No doubt the Super Bowl is the world's greatest stage for reinforcing and driving home all a brand stands for. But what if the goal isn't reinforcement, but reinvention -- confronting and overturning consumer bias about a brand?
Decision science tells us it's an uphill battle to fight against bias -- our brains' desire to reinforce what we already believe, rational or not.
More than ever, we're living in a world where deeply-held biases shape beliefs and actions -- where what we see, hear and read is tailored to reconfirm our biases. So, when we're all so affected by biases, it's almost reassuring to hear it's just natural and how our brains work.
Reason isn't enough
Imagine the extraordinary measures needed to shift biases about a brand, to get consumers to expend the cognitive energy to reevaluate their beliefs. It requires a powerful, emotional reaction.
This work is not for the faint of heart, given the Super Bowl's price and global audience. Failure means more than wasted money: it can reinforce existing perceptions or make them worse. Yet big risks can bring big rewards. Witness the bold steps several brands took to confront our biases and turn our perceptions around with their Super Bowl ads.
Since cars are the biggest ticket item in Super Bowl ads, it's not surprising car companies used this big stage to reinvent their brands. From Lexus, Mercedes and Audi to Ford and Buick, the message WAS "we're not who you think we are." All tried to play on emotions because, as decision science and recent events show, reason and facts aren't enough to change minds.
Clear winners, busted plays
In its mesmerizing ad, Lexus blends man and machine in a dance that's all visceral emotion. Without copy, images of the car synced to the dancer's moves subtly offer rational points to support the emotional reaction. A pregame poll found the ad improved perceptions of Lexus with those able to afford it; plus, 18- to 29-year-olds (luxury car buyers in training) loved the ad and said it made them think differently about Lexus.
Like Lexus, Mercedes is seen as a conservative car for affluent businessmen, not people who crave individualism. But with its homage to "Easy Rider," Mercedes inspires emotion and comes across as a bad-ass ride for the open road. No, it's not aimed to younger drivers -- just ones who think they're still young enough to break some rules. Touchdown.
Then there's everyman's brand: Ford. With a nod to Gens Y and Z who don't necessarily aspire to own cars, it's reinventing itself as a mobility brand. Again, it's all about emotion. We can all identify with being stuck, and breathe a sigh of relief at being set free. That emotion gets you engaged enough to pay attention to the message. Now it's up to Ford to deliver on this promise.
It's got to be authentic
Audi also plays on emotions with the father's worry about his daughter's future juxtaposed with her winning ride. While the "drive progress" tagline offers a context for the equal pay for equal work message, Audi needs to do more to make it feel authentic to the brand -- especially when there are no women on the company's board and only two women among its 14 American executives. While I 100% support the intent of this bold play, without having all ITS ducks in a row, Audi sets everyone up for the Hail Mary and then drops the ball.
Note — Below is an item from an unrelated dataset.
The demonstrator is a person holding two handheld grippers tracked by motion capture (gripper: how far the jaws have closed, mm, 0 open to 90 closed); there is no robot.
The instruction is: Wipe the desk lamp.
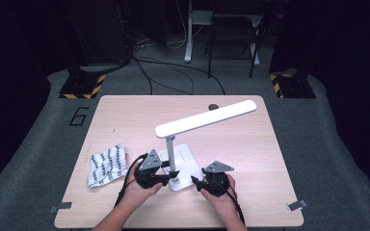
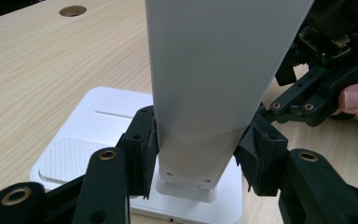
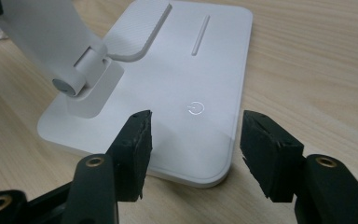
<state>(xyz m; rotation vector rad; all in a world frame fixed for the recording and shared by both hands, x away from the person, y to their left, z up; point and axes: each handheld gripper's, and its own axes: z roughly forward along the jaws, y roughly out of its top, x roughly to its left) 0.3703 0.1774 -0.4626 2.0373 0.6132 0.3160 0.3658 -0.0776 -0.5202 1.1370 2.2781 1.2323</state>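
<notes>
On the desk (image 1: 125, 110) a patterned cloth (image 1: 107, 164) lies at the left; beside it the left claw (image 1: 172, 170) grips the upright arm (image 2: 205, 93) of the white lamp (image 1: 204, 119) near its hinge; the right claw (image 1: 197, 183) hangs open over the lamp base (image 3: 186, 70), near the power button (image 3: 195, 108).

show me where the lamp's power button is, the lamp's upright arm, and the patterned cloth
power button (image 3: 196, 108): right gripper view, on the glowing ring symbol on the base.
upright arm (image 2: 209, 93): left gripper view, on its flat white face.
patterned cloth (image 1: 107, 164): high view, on its middle.
</notes>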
But I give the biggest fail to Buick. No matter how much information you throw out, people have a deeply-ingrained view of Buick as a stodgy, old man's car. And nothing about this spot works to change this perception. The association with Cam Newton doesn't raise an emotional reaction, which is what it would take to make you question your bias or feel confident telling people Buicks are cool. In fact, by protesting too much, Buick actually reinforces the popular belief that a Buick can't possibly look sharp.
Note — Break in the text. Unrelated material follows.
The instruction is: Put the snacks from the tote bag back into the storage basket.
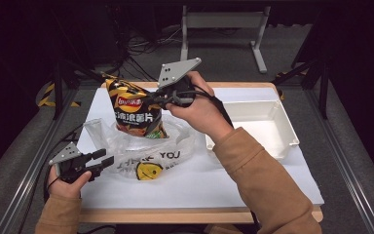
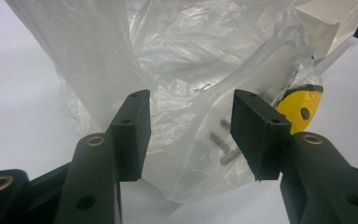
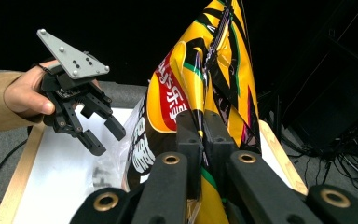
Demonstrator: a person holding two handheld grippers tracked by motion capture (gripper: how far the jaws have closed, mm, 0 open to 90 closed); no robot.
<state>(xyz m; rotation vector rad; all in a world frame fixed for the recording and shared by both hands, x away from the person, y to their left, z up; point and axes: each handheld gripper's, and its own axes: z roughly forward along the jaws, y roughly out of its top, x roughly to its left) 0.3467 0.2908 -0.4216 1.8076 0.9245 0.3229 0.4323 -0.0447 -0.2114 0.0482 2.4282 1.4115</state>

Of course, a great Super Bowl ad -- even with all the game-day eyeballs and pregame chatter -- can't reverse brand bias overnight. After all, Matt Ryan made us believe for three quarters, and, despite our biases, we even clung to hope as the game went into OT -- all for naught. Brands need to continue to deliver with ongoing advertising, tangible actions and, most of all, products that actually live up to our new perceptions of them.